> _What needs to be done_
Output, word for word, each line from the one with "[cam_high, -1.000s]" through the end of the listing below, excluding every picture.
▶
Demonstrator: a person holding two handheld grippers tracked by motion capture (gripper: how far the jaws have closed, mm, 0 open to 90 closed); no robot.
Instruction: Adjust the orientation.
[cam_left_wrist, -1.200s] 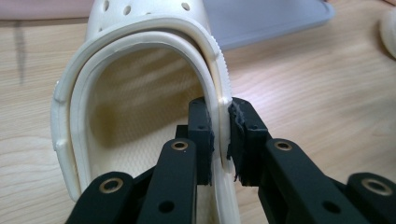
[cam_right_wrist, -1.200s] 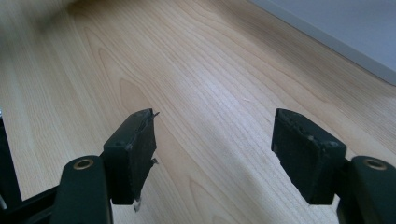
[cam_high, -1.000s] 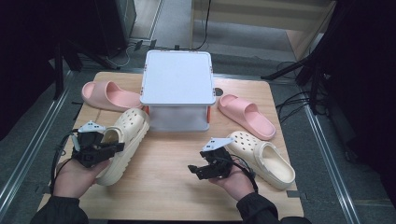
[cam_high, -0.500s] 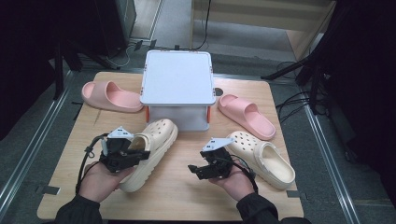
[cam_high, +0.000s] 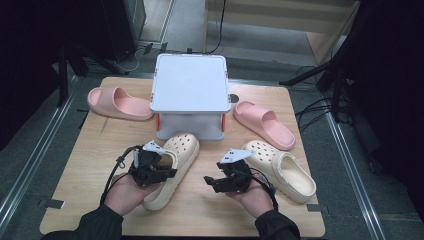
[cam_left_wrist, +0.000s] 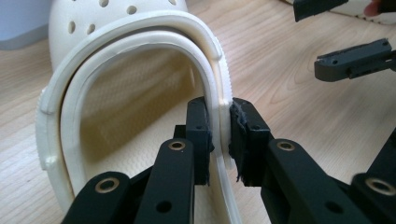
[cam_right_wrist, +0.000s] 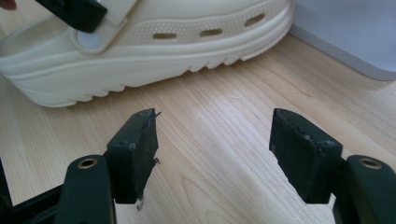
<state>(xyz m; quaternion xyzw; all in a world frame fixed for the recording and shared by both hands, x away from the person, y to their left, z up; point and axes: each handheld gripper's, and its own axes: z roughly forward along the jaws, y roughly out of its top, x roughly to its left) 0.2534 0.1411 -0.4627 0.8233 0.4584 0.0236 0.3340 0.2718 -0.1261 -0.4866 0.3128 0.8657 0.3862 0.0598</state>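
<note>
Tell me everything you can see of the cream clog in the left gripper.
The cream clog looks like soft foam, with vent holes over the toe and a heel strap. It rests on the table, toe toward the white box. The left gripper has the rim between its pads, which have just been opening.

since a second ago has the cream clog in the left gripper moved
Yes. The left gripper, shut on the cream clog by its rim, has carried it rightward from the table's left side to just before the white box, nearer the right gripper.
</note>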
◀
> _Reply_
[cam_high, -1.000s] 
[cam_high, -0.500s] 
[cam_high, +0.000s] 
[cam_left_wrist, +0.000s] 
[cam_right_wrist, +0.000s] 
<state>(xyz m; quaternion xyzw; all in a world frame fixed for the recording and shared by both hands, x away from the person, y to their left, z up; point and axes: each handheld gripper's, and its own axes: z roughly forward along the jaws, y roughly out of its top, x roughly to its left) 0.2534 0.1411 -0.4627 0.8233 0.4584 0.0236 0.3340 0.2718 -0.1261 -0.4866 0.3128 0.8657 0.3862 0.0598</state>
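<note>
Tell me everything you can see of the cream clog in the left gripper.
The cream clog looks like soft foam, with vent holes over the toe and a heel strap. It rests on the table, toe toward the white box. The left gripper has the rim between its pads, which have just been opening.

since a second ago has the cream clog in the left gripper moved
Yes. The left gripper, shut on the cream clog by its rim, has carried it rightward from the table's left side to just before the white box, nearer the right gripper.
</note>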

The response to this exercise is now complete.